Work request:
Retype everything in the listing, leaving each line exactly as it is.

-----

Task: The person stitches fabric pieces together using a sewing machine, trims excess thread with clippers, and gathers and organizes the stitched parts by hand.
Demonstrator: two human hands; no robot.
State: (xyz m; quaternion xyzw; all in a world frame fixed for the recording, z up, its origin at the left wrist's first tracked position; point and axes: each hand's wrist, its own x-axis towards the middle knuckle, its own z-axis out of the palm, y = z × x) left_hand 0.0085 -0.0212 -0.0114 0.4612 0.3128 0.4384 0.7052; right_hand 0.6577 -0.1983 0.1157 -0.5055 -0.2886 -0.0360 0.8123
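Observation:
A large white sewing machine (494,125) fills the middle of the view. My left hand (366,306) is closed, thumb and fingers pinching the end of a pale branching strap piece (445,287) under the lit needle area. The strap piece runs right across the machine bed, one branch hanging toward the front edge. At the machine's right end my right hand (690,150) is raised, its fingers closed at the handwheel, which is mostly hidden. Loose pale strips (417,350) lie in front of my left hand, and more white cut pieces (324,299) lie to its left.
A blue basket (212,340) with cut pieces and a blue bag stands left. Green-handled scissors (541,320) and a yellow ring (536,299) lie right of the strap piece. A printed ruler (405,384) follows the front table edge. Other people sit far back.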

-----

Response below:
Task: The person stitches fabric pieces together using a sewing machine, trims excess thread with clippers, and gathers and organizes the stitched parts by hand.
Demonstrator: two human hands; no robot.
State: (xyz m; quaternion xyzw; all in a world frame fixed for the recording, z up, its origin at the left wrist's first tracked position; point and axes: each hand's wrist, its own x-axis towards the middle knuckle, its own z-axis out of the palm, y = z × x) left_hand 0.0085 -0.0212 -0.0114 0.4612 0.3128 0.4384 0.7052; right_hand 0.6577 -0.1983 0.1157 -0.5055 -0.2886 -0.0360 0.8123
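Observation:
A large white sewing machine (494,125) fills the middle of the view. My left hand (366,306) is closed, thumb and fingers pinching the end of a pale branching strap piece (445,287) under the lit needle area. The strap piece runs right across the machine bed, one branch hanging toward the front edge. At the machine's right end my right hand (690,150) is raised, its fingers closed at the handwheel, which is mostly hidden. Loose pale strips (417,350) lie in front of my left hand, and more white cut pieces (324,299) lie to its left.
A blue basket (212,340) with cut pieces and a blue bag stands left. Green-handled scissors (541,320) and a yellow ring (536,299) lie right of the strap piece. A printed ruler (405,384) follows the front table edge. Other people sit far back.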

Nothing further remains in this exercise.